Why We Don’t Need More Data Centers - Dr. Jasper Zhang, Hyperbolic

. Nice meeting you guys. Great to be here. And I'm here to present Hyperbolic, which is an AI cloud for developers. And so my topic is why we don't need more data centers. It's like a very eye-catching title. But what I want to clarify is I still think building data centers is important.

But just building data centers alone can solve the problem. So wait, before we get started, let me introduce myself. I'm Jasper. I'm the CEO and co-founder of Hyperbolic. I did my math PhD at UC Berkeley, finished my PhD in two years, which made me the fastest person in the history of Berkeley.

And then I also won a few gold medals. So after that, I worked at State of Securities, trying to use AI and machine learning to predict the market as a key strategy. So I always have a passion about how to make things very efficient and how to help you to save money.

Because everyone knows that compute is actually one of the biggest costs for your companies or for your startups. Usually, if you want to rent 1,000 GPU, we'll spend you millions of dollars per year. And we think that these problems should be solved by not just building more data centers, but actually building a GPU marketplace.

So let's get started with the problem that we're facing. First, I think-- so everyone knows that AI is going to integrate with everything in the future. And every company will be AI companies. So the demand for GPUs as well as data centers is exploding. So by McKinsey, by 2030, we'll need 4x more data centers built in one quarter of the time that we built in this bit.

But what if I tell you that you actually don't need that many data centers? You actually need another solution. So we can break down the demand first. Right now, the current capacity for data center is 55 gigawatts. By the median scenario, we're going to see 22% annual growth rate for the demand.

So in 2030, we're going to need 219 gigawatts. And however, there are a lot of challenges building data centers. So first, everyone knows StartGate. So it takes-- for the first StartGate data center, it takes more than a billion dollars to build. And then also, it's very slow to connect data center to the electrical grid.

For example, right now, the wait list is like seven years. So you need to wait seven years to connect 100 megawatts facility to the electrical grid in Northern Virginia. And then, it's also very consuming a lot of energy. So currently, we're spending 4% of the total electricity consumption in the US for just GPUs and data centers.

And also, it's not very environmentally sustainable. If you can look at the number, that's crazy CO2 emissions annually. And even say, if we're going to deliver all the data centers on time, there is still a data center supply deficit of more than 15 gigawatts in the US along by 2030.
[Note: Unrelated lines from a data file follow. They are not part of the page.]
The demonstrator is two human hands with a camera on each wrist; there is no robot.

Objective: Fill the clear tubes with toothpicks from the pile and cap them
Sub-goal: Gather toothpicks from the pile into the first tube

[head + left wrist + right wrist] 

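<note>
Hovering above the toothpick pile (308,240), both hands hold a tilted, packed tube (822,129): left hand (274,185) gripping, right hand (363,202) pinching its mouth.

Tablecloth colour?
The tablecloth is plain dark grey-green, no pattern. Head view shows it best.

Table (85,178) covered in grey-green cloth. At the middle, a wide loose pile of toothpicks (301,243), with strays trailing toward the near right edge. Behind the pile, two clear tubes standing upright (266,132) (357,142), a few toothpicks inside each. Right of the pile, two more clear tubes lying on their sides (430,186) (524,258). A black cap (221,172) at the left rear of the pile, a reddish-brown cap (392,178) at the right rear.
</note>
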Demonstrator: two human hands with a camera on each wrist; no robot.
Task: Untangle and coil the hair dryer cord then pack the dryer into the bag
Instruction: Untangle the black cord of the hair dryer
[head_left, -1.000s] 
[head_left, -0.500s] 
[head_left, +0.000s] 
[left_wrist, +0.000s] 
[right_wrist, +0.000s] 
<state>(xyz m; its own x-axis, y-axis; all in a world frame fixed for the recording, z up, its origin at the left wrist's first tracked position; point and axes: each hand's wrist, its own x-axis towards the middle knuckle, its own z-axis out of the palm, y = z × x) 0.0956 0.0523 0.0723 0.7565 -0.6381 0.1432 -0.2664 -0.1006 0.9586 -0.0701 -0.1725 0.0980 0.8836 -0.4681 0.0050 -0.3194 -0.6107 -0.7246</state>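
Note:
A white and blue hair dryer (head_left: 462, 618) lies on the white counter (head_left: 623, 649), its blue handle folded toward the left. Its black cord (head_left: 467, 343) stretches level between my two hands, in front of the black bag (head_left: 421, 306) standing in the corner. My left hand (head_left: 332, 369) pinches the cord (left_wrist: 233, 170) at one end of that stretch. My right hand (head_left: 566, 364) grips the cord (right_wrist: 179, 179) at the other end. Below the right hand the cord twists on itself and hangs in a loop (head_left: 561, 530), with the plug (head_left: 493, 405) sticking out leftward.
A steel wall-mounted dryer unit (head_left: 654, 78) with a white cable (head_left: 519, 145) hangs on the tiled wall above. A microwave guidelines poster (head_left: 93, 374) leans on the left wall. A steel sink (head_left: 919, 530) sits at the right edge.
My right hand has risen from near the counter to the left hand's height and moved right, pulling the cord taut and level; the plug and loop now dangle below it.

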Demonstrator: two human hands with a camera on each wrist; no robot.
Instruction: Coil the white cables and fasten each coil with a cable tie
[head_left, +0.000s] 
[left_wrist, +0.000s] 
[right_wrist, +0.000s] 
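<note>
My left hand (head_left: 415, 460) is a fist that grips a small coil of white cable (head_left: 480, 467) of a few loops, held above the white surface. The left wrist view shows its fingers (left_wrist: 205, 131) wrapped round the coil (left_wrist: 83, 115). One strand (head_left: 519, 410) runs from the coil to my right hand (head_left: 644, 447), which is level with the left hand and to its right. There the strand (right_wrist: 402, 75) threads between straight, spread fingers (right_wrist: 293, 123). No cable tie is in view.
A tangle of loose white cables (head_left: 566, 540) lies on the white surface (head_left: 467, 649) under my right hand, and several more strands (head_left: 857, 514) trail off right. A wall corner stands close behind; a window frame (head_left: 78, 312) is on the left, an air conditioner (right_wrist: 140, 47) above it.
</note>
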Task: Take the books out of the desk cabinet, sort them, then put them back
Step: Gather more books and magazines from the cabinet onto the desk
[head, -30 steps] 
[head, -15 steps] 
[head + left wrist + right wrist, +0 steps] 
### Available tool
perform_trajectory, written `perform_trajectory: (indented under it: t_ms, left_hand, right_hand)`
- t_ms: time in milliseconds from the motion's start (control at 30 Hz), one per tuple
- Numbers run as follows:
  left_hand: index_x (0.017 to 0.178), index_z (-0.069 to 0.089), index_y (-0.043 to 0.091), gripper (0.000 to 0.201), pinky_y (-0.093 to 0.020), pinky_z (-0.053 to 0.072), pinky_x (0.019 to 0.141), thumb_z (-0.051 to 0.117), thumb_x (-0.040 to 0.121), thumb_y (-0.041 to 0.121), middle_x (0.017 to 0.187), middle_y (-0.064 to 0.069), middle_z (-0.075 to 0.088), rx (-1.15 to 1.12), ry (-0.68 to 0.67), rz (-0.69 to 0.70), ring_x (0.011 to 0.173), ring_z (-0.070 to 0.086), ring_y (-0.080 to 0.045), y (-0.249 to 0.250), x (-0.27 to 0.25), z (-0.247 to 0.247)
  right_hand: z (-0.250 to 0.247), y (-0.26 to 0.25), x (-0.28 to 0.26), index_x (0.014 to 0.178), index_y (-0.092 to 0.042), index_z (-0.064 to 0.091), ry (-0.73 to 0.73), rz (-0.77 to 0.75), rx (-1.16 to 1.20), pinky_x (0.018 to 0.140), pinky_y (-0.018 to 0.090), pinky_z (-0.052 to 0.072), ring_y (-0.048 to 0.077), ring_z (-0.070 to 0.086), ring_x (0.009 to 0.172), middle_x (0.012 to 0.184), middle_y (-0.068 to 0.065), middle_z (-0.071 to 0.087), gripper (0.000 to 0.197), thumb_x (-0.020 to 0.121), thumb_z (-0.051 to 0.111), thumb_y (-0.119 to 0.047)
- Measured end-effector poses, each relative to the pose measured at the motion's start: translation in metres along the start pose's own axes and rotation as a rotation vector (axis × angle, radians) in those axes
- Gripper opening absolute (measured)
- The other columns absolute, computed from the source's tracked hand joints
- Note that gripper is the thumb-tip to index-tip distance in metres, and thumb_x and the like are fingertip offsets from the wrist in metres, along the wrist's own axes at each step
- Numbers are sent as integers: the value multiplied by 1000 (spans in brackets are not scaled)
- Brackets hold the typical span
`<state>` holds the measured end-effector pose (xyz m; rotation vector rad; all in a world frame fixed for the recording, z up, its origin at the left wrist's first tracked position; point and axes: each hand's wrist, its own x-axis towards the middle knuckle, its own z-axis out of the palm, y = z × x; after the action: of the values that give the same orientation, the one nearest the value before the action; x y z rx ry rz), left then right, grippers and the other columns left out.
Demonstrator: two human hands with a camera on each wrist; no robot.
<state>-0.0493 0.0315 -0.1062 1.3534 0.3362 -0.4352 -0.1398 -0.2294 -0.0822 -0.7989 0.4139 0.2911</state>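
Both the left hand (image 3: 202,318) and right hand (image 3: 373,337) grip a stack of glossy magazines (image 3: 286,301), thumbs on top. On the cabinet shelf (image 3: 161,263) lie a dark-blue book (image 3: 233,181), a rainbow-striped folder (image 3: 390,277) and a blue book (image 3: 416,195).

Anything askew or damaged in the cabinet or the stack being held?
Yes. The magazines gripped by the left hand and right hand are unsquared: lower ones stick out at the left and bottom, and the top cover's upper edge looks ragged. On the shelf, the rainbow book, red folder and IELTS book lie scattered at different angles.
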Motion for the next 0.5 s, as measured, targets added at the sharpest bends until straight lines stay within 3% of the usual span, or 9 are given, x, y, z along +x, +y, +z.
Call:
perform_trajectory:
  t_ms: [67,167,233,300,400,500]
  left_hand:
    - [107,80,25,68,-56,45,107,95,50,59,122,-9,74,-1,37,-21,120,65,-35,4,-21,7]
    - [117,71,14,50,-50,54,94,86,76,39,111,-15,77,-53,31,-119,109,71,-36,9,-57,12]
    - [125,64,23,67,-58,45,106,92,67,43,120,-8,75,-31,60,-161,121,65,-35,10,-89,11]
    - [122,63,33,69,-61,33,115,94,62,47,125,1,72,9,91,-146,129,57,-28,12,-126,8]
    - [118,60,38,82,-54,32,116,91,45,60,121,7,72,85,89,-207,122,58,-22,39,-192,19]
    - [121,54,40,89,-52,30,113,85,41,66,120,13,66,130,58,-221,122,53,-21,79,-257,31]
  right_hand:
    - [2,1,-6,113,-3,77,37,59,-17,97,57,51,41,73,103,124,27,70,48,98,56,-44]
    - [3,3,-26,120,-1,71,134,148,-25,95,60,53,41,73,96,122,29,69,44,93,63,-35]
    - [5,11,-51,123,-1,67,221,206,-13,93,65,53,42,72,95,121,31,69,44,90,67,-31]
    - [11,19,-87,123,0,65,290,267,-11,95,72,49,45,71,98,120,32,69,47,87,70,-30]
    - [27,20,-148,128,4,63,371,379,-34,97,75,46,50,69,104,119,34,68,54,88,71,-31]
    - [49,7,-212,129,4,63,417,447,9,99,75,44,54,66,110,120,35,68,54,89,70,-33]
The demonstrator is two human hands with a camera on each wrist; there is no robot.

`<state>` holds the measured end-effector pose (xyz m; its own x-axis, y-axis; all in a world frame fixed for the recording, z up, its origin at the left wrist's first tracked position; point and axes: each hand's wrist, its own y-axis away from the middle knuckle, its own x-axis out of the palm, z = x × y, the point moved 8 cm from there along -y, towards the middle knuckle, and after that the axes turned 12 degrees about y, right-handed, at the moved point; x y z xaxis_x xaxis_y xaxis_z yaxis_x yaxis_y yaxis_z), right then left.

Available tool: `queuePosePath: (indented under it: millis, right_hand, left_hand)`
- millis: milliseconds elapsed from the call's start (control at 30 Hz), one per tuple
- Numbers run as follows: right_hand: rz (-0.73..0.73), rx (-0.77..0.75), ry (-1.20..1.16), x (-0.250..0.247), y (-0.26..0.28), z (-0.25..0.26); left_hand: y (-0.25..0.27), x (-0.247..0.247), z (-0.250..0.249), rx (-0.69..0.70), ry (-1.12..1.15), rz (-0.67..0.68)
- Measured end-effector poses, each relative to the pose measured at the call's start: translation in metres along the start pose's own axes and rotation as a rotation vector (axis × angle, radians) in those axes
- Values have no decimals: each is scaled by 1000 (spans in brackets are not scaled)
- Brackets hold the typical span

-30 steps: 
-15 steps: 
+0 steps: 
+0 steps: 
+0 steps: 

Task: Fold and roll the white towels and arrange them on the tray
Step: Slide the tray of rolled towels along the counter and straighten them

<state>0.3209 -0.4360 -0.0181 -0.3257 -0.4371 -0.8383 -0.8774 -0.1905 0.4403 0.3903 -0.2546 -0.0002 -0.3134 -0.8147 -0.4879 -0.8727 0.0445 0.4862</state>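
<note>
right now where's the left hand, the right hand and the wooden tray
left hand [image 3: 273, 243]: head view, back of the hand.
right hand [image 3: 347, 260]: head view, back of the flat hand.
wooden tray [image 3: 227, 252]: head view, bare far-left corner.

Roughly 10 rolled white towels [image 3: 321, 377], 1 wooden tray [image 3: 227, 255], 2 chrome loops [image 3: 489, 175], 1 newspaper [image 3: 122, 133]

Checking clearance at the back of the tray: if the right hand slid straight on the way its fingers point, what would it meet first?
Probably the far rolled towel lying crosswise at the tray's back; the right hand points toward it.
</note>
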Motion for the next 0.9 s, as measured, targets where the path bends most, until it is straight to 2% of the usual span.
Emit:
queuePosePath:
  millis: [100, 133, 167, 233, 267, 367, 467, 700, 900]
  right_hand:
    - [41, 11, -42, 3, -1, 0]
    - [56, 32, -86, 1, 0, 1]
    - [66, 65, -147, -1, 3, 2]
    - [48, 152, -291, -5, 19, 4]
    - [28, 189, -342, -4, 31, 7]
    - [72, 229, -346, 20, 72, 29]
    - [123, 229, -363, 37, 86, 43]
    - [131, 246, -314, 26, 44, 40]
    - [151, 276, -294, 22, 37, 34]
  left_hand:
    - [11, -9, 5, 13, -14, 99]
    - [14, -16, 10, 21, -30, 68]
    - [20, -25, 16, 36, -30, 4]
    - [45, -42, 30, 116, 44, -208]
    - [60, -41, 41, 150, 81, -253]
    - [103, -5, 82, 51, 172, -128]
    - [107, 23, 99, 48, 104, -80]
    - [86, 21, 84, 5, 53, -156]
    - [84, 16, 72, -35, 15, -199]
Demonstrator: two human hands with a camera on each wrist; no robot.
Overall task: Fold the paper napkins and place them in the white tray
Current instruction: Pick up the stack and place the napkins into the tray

And so it means that just building data center can solve the problem. On the other hand, we think the GPU utilization is actually pretty low. So according to Deloitte, GPUs sit idle 80% of the time for enterprises and companies. According to semi-analysis, there exists 100-plus GPU clouds. So we can see how fragmented this space is.

A lot of you guys need GPUs, but you can't find them. Or you are going to pay extremely high price. On the other hand, there are a lot of GPUs sit idle in data centers or in different clouds. And so naturally, a solution that we think we should build is actually build a GPU marketplace or aggregation layer that aggregate different data centers and GPU providers to solve the problem for GPU users.

So it doesn't necessarily need to be hyperbolic, but I just use hyperbolic as an example to show you. So I can just share what we're trying to solve. So we're building this global orchestration layer. We invented a software called HyperDOS, which is short for Hyperbolic Distributed Operating System. So basically, it's like Kubernetes software.

So any cluster, as long as it installed our software within five minutes, suddenly the data center become a cluster in our network. And on the other side, users can rent GPUs in different ways that they want. They can just do the spot instance. They can on-demand. They can long-term reserve.

Or they can also host models on top. And so we see that there are several benefits. One, we kind of solve the matching problem of compute. And then second, GPU become commodities. So you don't need to spend too much time to wait for data center. You just buy them on the marketplace.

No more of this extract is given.